Problem to work on:
Transcribe word for word the lines below from the line with "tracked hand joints" through the line with "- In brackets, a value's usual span", ends included.

The data:
[Start of section]
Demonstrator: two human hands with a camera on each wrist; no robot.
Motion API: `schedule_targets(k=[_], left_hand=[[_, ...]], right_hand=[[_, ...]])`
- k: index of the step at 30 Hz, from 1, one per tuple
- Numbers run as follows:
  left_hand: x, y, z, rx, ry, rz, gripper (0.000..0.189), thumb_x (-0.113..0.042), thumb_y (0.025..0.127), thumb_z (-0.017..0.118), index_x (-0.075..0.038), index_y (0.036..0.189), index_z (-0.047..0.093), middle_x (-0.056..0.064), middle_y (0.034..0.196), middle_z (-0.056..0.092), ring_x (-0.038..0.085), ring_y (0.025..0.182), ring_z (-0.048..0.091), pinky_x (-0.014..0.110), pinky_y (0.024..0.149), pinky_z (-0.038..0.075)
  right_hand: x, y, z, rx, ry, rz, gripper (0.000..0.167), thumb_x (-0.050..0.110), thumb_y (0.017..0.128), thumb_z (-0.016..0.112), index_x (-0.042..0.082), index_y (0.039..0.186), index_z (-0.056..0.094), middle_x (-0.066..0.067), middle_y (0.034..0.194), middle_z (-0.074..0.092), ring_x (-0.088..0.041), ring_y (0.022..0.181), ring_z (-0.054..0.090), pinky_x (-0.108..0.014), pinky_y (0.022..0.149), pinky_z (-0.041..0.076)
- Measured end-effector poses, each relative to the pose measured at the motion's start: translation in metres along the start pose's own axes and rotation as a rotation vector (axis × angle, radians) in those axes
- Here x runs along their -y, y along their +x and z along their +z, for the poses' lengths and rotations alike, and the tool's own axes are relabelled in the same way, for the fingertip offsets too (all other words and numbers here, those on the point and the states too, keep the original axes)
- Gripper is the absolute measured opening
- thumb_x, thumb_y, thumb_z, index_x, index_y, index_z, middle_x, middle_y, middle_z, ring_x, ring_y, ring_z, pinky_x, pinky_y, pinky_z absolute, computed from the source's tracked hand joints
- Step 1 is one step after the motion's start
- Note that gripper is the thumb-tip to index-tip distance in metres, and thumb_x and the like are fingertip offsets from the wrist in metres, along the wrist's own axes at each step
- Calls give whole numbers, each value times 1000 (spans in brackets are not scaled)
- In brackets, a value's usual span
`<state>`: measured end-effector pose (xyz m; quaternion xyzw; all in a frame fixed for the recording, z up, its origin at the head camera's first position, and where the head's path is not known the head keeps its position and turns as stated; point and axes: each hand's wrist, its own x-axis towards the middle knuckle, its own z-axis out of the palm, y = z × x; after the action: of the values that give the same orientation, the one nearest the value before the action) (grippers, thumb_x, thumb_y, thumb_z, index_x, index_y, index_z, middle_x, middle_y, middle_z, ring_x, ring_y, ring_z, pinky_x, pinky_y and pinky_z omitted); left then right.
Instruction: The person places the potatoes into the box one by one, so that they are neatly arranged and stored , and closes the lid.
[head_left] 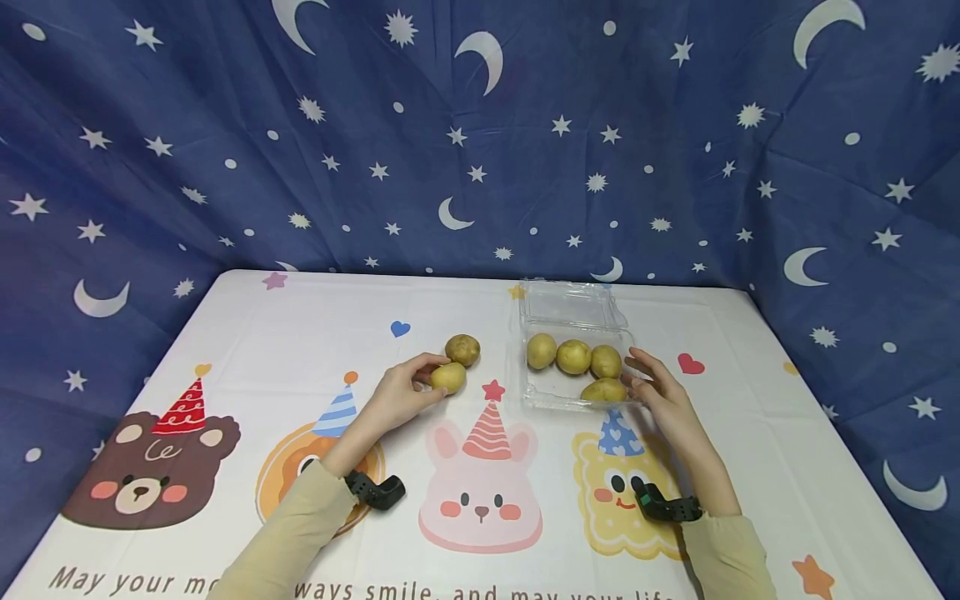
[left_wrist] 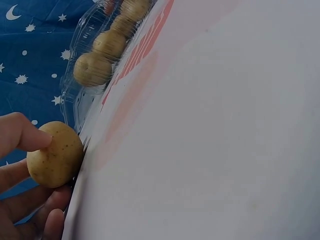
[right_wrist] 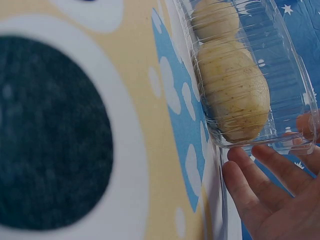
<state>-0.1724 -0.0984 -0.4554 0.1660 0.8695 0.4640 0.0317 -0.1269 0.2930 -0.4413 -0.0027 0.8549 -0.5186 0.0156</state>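
Note:
My left hand [head_left: 396, 398] pinches a smooth yellow potato [head_left: 448, 378] between thumb and fingers, low over the table. Just behind it lies a darker, browner potato [head_left: 462, 350]. In the left wrist view the thumb presses on the side of the held potato [left_wrist: 55, 155]. To the right is a clear plastic clamshell box [head_left: 551, 395], its lid [head_left: 570, 305] folded back, with several potatoes inside. My right hand [head_left: 667, 400] rests at the box's right side, fingers fairly straight. In the right wrist view its fingertips touch or nearly touch the box wall, beside a large potato [right_wrist: 235, 95].
A white cloth [head_left: 337, 325] printed with cartoon animals and lettering covers the table. Behind and at both sides hangs a dark blue curtain [head_left: 525, 192] with moons and stars. Each wrist wears a black camera band [head_left: 375, 490].

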Motion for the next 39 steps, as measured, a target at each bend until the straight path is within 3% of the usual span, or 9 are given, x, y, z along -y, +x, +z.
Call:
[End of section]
Response for this exercise:
- thumb_x, thumb_y, thumb_z, index_x, index_y, index_z, middle_x, middle_y, middle_z, ring_x, ring_y, ring_z, pinky_x, pinky_y, pinky_z absolute, computed from the source's tracked hand joints
- Step 1 is one step after the motion's start
- Note that gripper is the thumb-tip to index-tip distance in metres, and thumb_x and the like are fingertip offsets from the wrist in metres, along the wrist's own axes at each step
- Calls give whole numbers, each value times 1000 (spans in brackets are not scaled)
- In brackets, a value's usual span

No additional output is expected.